Stored items:

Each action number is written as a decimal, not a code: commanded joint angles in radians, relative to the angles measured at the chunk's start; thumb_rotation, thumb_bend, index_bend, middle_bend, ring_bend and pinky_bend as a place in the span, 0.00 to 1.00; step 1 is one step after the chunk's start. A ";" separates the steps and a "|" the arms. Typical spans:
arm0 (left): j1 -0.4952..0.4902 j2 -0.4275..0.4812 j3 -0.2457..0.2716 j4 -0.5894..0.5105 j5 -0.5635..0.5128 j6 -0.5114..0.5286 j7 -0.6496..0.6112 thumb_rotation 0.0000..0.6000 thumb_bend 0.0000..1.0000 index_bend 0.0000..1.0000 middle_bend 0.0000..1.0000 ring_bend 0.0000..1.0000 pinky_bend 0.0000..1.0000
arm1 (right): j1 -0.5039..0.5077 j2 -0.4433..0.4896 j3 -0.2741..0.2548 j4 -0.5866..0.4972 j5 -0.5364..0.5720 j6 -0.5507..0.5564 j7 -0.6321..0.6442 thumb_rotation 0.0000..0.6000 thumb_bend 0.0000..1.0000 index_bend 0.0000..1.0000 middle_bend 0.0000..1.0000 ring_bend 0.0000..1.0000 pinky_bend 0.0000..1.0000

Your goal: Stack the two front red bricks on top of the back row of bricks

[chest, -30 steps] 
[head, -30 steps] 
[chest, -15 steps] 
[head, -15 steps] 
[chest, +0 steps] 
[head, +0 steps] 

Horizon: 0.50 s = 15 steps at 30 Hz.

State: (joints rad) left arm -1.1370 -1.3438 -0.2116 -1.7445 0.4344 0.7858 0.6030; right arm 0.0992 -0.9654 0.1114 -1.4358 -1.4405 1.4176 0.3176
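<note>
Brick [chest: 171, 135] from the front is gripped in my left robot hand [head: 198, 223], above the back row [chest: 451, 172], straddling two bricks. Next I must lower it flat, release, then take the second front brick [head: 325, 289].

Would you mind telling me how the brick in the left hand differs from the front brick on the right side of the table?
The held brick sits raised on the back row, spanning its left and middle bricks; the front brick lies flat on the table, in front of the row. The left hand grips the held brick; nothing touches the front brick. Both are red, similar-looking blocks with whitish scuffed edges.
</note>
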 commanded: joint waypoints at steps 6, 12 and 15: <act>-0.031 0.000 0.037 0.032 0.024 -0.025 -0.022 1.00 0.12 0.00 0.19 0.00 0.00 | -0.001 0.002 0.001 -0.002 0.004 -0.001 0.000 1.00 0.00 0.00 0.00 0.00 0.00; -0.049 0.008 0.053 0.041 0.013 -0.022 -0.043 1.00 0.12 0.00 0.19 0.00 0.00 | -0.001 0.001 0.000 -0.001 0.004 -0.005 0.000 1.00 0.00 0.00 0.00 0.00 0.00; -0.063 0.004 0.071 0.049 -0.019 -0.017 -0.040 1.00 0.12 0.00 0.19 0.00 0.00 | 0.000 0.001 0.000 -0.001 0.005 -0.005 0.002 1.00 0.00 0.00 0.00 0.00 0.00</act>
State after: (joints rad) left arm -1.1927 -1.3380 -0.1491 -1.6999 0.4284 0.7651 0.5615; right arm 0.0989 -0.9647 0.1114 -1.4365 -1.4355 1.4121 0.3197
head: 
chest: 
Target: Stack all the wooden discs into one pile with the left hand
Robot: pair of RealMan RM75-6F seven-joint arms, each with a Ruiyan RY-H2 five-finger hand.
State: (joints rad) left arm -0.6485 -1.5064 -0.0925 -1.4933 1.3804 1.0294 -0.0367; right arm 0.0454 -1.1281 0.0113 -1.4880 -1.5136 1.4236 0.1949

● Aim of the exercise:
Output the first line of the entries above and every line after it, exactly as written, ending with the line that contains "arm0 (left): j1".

● Solved problem:
Each action number is written as a decimal, not a code: commanded joint angles in radians, relative to the angles measured at the chunk's start; thumb_rotation, thumb_bend, index_bend, middle_bend, ring_bend and pinky_bend as a place in the span, 0.00 to 1.00; step 1 is one step after the chunk's start. A ";" separates the steps and a "|" the arms. Typical spans:
arm0 (left): j1 -0.4952..0.4902 j2 -0.4275..0.4812 j3 -0.2457..0.2716 j4 -0.5894..0.5105 j5 -0.5635..0.5128 j6 -0.5114..0.5286 j7 -0.6496..0.6112 thumb_rotation 0.0000..0.6000 thumb_bend 0.0000..1.0000 index_bend 0.0000..1.0000 middle_bend 0.0000..1.0000 ring_bend 0.0000..1.0000 pinky_bend 0.0000..1.0000

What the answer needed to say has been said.